Za prezydentury George'a W. Busha, populacja więzienia wynosiła około 800 więźniów. Obama zmniejszył tę liczbę. Jego wysiłki zmierzające do zamknięcia ośrodka zostały jednak w dużej mierze utrudnione przez republikańską opozycję w Kongresie.

Biden, który był wiceprezydentem Obamy, jak pisze Reuters: "próbując doprowadzić sprawę Guantanamo do końca, musi liczyć się z wieloma przeszkodami, które frustrowały również jego byłego szefa". 

Dowiedz się, kim jest prezydent USA:

"Nawet jeśli Demokraci, do których należy obecny prezydent, kontrolują Kongres to ich przewaga jest niewielka. Biden stanąłby przed trudnym wyzwaniem związanym z doprowadzeniem do zmian legislacyjnych. Niektórzy członkowie Partii Demokratycznej mogliby się temu sprzeciwiać" - pisze Reuters. 

Agencja twierdzi, że nowa strategia działania więzienia w Guantanamo będzie początkowo koncentrować się m.in. na dalszym zmniejszaniu liczby więźniów. 

Pandemia nie pomaga

Jakikolwiek plan zamknięcia może jednak początkowo utrudniać pandemia koronawirusa. 

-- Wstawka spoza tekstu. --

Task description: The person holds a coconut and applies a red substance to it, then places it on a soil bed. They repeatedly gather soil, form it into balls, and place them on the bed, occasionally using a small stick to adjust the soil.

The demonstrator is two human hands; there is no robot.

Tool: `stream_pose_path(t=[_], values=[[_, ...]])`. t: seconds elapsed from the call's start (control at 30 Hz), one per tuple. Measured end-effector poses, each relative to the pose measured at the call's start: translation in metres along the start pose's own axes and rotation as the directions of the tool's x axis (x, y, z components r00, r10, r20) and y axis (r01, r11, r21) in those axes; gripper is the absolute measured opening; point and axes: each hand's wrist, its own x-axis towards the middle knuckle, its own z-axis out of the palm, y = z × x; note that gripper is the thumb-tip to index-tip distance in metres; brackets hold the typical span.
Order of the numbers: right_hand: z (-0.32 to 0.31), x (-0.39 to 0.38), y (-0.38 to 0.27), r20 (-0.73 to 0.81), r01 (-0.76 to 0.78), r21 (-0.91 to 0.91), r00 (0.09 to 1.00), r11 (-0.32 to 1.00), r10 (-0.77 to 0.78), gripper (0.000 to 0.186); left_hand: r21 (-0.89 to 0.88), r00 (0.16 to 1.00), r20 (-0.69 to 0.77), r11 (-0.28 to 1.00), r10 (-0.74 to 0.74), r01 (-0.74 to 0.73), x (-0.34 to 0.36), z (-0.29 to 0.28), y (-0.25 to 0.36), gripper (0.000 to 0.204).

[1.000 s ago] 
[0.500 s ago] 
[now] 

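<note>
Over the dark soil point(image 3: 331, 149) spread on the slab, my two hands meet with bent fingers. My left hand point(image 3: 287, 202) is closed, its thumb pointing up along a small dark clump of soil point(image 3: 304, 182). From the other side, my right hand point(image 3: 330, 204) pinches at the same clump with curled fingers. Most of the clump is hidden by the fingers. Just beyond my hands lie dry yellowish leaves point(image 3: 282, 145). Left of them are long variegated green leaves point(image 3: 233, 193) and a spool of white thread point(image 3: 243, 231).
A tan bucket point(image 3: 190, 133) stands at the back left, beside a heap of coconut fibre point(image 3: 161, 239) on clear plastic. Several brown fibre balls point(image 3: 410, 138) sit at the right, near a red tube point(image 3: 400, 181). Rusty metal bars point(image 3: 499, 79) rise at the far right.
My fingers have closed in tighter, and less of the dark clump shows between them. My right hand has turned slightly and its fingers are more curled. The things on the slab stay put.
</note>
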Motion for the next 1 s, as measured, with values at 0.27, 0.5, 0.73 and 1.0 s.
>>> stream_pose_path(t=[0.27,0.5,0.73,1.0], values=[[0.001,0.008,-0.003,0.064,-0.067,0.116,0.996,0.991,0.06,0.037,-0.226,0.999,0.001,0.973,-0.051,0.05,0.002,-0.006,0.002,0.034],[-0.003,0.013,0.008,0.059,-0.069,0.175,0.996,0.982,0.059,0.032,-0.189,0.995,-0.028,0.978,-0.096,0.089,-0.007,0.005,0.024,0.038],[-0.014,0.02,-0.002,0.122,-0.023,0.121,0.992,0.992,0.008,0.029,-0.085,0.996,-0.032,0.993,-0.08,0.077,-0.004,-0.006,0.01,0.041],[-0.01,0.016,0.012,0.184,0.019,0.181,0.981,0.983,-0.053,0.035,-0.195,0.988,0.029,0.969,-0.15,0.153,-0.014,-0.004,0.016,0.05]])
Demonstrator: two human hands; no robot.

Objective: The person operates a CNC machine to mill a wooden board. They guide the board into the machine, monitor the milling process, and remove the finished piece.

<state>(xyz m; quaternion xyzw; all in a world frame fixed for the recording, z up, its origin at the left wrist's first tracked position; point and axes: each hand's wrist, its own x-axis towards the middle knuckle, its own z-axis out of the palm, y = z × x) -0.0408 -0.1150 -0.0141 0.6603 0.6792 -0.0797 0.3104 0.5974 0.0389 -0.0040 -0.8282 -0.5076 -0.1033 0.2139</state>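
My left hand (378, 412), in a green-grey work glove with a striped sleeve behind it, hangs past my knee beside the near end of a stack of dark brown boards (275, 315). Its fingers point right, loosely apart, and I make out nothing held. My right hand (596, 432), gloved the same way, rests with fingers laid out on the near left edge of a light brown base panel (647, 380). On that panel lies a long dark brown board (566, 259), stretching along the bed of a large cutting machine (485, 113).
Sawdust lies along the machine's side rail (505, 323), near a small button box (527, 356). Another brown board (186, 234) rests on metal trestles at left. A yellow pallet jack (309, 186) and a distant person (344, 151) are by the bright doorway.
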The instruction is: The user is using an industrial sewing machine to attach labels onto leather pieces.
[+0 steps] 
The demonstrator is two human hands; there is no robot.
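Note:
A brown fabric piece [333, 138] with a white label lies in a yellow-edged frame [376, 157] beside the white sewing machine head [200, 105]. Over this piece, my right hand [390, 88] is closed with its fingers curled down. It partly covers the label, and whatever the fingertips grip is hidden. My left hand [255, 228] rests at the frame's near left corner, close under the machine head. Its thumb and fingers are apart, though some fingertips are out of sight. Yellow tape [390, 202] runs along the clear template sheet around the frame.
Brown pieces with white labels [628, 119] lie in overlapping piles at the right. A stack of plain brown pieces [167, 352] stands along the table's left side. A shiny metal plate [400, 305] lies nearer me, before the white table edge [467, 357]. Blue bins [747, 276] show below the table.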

"Przeniesienie więźniów na razie jest mało prawdopodobne" - wskazuje agencja Reutera dodając, że w ciągu trzech tygodni od objęcia przez Bidena urzędu prezydenta jego administracja nie uczyniła więzienia w Guantanamo jednym ze swoich priorytetów. Ważniejsza jest teraz walka z pandemią i jej skutkami gospodarczymi.

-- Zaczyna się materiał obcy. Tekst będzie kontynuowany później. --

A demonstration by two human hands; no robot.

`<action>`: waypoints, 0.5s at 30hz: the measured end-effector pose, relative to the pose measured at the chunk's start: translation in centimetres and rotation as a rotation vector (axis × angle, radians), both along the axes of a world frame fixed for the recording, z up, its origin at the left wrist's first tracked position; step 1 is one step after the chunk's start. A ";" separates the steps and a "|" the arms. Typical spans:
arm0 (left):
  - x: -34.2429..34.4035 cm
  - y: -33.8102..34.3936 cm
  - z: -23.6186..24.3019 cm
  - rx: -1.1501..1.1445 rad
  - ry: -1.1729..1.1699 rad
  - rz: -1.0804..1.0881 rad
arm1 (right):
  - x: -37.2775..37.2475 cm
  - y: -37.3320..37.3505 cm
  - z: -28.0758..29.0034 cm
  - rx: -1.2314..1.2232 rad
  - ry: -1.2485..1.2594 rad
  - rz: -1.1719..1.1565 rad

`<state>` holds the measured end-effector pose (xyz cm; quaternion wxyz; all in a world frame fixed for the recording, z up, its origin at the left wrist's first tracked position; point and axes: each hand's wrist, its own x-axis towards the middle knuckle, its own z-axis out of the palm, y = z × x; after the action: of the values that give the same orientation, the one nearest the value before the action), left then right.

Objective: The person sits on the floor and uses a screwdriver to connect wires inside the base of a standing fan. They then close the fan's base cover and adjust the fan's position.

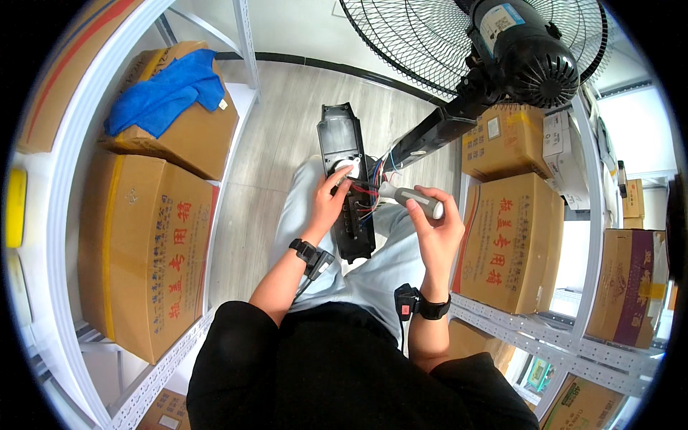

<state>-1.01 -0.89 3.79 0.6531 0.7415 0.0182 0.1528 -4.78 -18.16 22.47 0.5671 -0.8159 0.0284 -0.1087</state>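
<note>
An elongated black plastic housing (332, 131) lies over my lap, with a white round part (347, 166) inside and thin red, blue and white wires (369, 188) running toward the fan's black column (430, 136). My left hand (331, 195) grips at the white part, its fingertips on it. My right hand (437, 229) holds a grey-and-white screwdriver (416, 201) angled toward that part, its shaft reaching near my left fingertips; whether the tip touches a screw I cannot tell.
The fan's wire cage (394, 32) and motor (534, 61) hang over the upper right. Metal shelving (72, 93) with cardboard boxes (143, 251) flanks me on both sides, more boxes (509, 236) at right. A blue cloth (165, 89) lies on a left box.
</note>
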 end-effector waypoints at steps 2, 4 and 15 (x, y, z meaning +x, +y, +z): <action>0.0 0.1 -0.1 -0.021 0.006 0.010 | 0.0 -0.1 0.2 -0.005 0.017 -0.004; 0.0 0.1 0.0 -0.017 -0.006 0.016 | 0.1 -0.1 0.4 -0.015 0.035 -0.015; 0.3 -0.3 -0.1 0.004 -0.054 0.040 | 0.3 -0.8 -0.5 0.085 0.047 -0.031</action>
<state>-0.76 -1.15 3.65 0.6485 0.7380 0.0151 0.1860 -4.51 -18.99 21.96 0.5985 -0.7930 0.0591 -0.0971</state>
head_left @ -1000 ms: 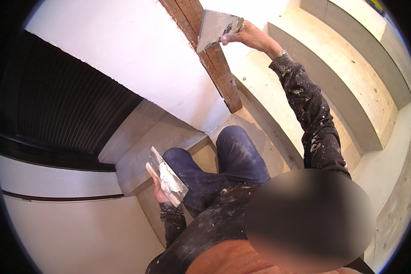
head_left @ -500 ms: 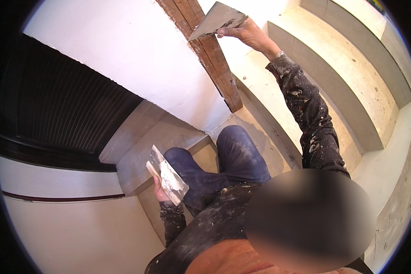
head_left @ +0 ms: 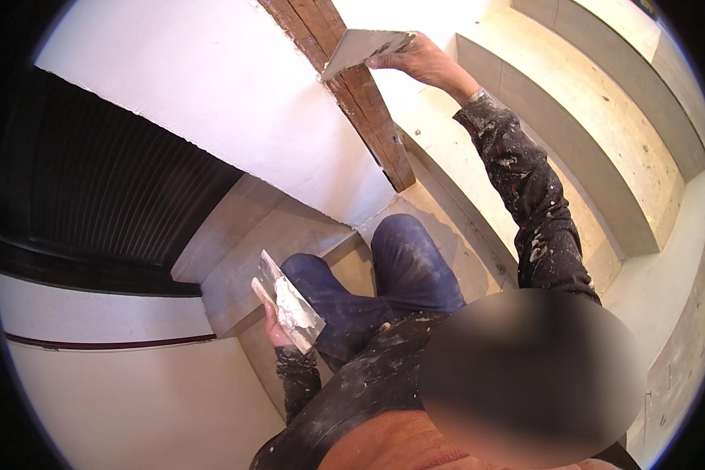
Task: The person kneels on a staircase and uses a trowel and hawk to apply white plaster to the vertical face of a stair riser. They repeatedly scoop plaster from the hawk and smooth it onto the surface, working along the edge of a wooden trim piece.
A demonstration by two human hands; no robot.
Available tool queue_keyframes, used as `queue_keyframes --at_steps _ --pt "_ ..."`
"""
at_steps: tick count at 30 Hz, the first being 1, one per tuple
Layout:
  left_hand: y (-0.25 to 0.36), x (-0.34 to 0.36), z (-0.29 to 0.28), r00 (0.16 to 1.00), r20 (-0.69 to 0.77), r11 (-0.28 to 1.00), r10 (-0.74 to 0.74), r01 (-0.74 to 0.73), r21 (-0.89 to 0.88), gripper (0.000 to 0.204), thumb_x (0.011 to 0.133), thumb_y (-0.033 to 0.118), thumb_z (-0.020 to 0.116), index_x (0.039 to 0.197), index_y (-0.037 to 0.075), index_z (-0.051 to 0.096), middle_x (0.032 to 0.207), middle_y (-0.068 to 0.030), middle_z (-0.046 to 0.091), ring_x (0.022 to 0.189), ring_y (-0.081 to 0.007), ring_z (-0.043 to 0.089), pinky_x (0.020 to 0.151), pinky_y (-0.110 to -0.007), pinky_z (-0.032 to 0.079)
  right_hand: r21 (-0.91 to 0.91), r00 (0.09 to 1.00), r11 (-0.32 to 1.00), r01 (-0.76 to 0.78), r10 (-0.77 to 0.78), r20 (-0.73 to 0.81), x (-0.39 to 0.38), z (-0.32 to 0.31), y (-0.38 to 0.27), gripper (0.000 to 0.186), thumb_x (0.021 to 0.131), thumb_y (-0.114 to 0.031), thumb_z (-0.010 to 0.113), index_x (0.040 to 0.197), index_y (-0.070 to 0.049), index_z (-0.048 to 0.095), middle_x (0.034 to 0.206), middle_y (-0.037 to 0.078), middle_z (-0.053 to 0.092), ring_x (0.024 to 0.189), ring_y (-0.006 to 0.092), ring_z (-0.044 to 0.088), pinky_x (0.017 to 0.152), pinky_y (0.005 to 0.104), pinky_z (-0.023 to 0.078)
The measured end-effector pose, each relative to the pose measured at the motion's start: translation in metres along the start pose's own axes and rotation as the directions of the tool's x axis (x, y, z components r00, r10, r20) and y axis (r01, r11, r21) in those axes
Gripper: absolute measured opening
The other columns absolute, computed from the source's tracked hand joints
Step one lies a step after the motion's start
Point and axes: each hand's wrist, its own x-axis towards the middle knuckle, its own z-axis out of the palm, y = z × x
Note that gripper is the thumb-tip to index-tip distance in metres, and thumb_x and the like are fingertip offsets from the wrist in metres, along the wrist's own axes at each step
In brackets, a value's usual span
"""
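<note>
High up, my right hand (head_left: 417, 61) is closed on a wide metal putty knife (head_left: 359, 48). Its blade crosses the wooden beam (head_left: 376, 117), with one corner at the edge of the white wall (head_left: 235, 94). Whether the blade presses on the wall I cannot tell. Down at the left, beside my knee, my left hand (head_left: 274, 327) grips a plastering trowel (head_left: 310, 332) from behind. A lump of white plaster (head_left: 291, 304) lies on the trowel's flat face. The trowel's handle is partly hidden by the fingers.
Curved stone steps (head_left: 556, 117) rise on the right. A dark ribbed panel (head_left: 117, 172) fills an opening at the left, above a low pale wall (head_left: 133, 392). My bent knees (head_left: 407, 251) are near the wall's lower corner. A blurred round patch hides the lower right.
My right hand has come slightly lower and turned the putty knife, so its blade appears flatter and its far corner has dropped. The left hand and trowel have hardly moved.
</note>
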Motion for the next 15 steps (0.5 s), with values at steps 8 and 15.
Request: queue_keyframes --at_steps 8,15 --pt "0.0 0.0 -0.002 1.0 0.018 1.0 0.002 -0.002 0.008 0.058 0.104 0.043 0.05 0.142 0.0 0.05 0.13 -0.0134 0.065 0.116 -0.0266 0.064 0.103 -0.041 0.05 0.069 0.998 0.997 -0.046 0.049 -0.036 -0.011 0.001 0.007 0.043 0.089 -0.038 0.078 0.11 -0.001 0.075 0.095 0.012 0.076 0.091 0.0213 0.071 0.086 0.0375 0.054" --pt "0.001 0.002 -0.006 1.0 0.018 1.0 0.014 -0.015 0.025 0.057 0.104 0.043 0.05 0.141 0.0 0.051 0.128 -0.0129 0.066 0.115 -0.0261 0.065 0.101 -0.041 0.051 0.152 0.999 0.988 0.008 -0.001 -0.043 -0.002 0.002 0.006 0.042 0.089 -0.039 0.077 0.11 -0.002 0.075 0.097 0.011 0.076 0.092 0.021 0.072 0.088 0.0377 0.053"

"Obama uznał zamknięcie Guantanamo za jedno ze swoich pierwszych zarządzeń wykonawczych w 2009 r., ale nie udało mu się to do końca drugiej kadencji" - przypomina Reuters.

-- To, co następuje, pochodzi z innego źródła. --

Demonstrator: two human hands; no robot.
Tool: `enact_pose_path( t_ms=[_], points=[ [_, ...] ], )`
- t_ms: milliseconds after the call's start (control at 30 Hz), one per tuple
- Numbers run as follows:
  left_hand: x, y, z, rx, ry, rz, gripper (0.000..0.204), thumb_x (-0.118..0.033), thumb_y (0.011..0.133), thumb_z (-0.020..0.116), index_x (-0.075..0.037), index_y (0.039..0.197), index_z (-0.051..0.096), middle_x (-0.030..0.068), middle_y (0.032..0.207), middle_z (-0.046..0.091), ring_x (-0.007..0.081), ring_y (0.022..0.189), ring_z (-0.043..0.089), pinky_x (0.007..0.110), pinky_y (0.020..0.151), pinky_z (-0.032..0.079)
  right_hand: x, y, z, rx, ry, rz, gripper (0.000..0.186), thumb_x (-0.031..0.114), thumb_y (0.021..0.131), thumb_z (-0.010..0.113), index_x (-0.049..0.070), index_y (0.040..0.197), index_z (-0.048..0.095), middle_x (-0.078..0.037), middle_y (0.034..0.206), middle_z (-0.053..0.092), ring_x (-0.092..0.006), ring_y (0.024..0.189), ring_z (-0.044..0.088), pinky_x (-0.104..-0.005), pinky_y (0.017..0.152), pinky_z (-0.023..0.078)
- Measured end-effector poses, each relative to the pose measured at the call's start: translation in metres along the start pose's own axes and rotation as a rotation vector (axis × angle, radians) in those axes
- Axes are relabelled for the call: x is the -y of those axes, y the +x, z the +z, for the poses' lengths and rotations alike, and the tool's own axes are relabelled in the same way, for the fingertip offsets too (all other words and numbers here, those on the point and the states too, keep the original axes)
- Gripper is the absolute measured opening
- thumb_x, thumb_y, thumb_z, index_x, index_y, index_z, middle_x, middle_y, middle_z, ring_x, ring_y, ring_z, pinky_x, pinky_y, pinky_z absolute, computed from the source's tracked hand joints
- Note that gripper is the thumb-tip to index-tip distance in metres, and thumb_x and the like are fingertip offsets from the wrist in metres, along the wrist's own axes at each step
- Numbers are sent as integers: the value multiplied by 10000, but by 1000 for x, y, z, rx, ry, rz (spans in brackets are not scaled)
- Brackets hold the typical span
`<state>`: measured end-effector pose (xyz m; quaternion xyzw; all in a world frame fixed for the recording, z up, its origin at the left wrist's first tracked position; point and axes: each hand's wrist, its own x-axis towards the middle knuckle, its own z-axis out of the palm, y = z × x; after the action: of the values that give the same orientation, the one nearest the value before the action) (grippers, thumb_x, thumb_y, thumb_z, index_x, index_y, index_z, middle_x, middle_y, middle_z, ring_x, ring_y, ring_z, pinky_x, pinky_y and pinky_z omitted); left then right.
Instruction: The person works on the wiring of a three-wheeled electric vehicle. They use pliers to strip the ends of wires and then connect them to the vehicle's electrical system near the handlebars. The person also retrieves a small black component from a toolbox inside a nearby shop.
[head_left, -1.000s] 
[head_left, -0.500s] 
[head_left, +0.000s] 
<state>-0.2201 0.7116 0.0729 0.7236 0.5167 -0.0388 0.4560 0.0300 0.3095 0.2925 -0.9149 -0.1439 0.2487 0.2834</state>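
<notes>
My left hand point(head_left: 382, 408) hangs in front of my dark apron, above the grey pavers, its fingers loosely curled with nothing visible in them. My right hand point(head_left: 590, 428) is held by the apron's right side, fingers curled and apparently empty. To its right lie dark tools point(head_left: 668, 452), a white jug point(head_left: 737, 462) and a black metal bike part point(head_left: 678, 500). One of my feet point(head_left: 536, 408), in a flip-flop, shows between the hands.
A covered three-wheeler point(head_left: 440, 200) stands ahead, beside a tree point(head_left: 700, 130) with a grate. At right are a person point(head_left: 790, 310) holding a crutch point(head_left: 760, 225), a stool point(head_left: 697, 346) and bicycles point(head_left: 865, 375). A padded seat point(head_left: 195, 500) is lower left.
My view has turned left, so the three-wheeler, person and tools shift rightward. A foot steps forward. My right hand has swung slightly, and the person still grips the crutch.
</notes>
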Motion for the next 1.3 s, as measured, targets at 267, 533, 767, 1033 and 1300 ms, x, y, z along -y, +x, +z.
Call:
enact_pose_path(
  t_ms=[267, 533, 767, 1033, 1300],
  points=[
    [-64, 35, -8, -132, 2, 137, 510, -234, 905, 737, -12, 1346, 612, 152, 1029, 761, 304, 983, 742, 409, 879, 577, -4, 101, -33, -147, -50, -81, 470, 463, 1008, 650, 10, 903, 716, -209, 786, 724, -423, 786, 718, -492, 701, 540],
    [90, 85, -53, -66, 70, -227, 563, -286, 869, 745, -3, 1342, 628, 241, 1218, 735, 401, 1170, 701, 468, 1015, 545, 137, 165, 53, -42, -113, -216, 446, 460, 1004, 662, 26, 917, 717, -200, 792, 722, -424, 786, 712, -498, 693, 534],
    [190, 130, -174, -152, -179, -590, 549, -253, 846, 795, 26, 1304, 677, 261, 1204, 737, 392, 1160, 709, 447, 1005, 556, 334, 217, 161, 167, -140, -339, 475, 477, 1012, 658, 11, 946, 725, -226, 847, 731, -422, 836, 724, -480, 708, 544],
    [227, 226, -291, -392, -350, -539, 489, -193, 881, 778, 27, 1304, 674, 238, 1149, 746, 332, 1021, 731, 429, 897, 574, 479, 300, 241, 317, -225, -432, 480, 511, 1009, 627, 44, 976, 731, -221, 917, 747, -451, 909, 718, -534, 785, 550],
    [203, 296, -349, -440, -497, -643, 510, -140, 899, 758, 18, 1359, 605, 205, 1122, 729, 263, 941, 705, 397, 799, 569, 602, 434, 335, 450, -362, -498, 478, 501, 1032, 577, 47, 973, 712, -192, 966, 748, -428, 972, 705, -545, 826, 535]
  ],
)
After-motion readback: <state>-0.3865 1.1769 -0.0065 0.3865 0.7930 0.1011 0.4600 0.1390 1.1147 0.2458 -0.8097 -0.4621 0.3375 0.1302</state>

Chociaż miło mi słyszeć, że nowa administracja dokona przeglądu pod kątem zamknięcia Guantanamo, to niepokojące jest, że nadchodzi to tak późno - powiedziała Andrea Prasow, zastępca dyrektora Human Rights Watch w Waszyngtonie.

Sceptyzm kontra chęć zmian

Zamknięcie obiektu w Guantanamo było, jak wskazuje Reuters, żądaniem postępowych Demokratów, których wsparcie pomogło Bidenowi zdobyć fotel prezydenta. 

Ponad sto organizacji praw człowieka podpisało list do obecnego prezydenta, w którym wezwało go do zamknięcia więzienia i zakończenia bezterminowego przetrzymywania w nim podejrzanych. 

Prywatnie natomiast, jak twierdzi Reuters, urzędnicy administracji wyrażają sceptycyzm co do uzyskania potrzebnego wsparcia od Kongresu do zamknięcia ośrodka na Kubie. 

"Jeśli uwolnimy tych więźniów, staną się gwiazdami islamskiego ekstremistycznego świata, stwarzając jeszcze większe zagrożenie dla Ameryki i świata" - argumentował na Twitterze Mike Waltz kongresmen z Partii Republikańskiej. 

Ci, którzy pozostali

Z pozostałych w Guantanamo więźniów 9 oskarżono lub skazano przez komisje wojskowe. Około 24 nie zostało oskarżonych, ale uznano ich za zbyt niebezpiecznych, aby mogli zostać wypuszczeni na wolność. Komisja rządowa zwolniła 6 osadzonych, ale nadal pozostają oni w więzieniu.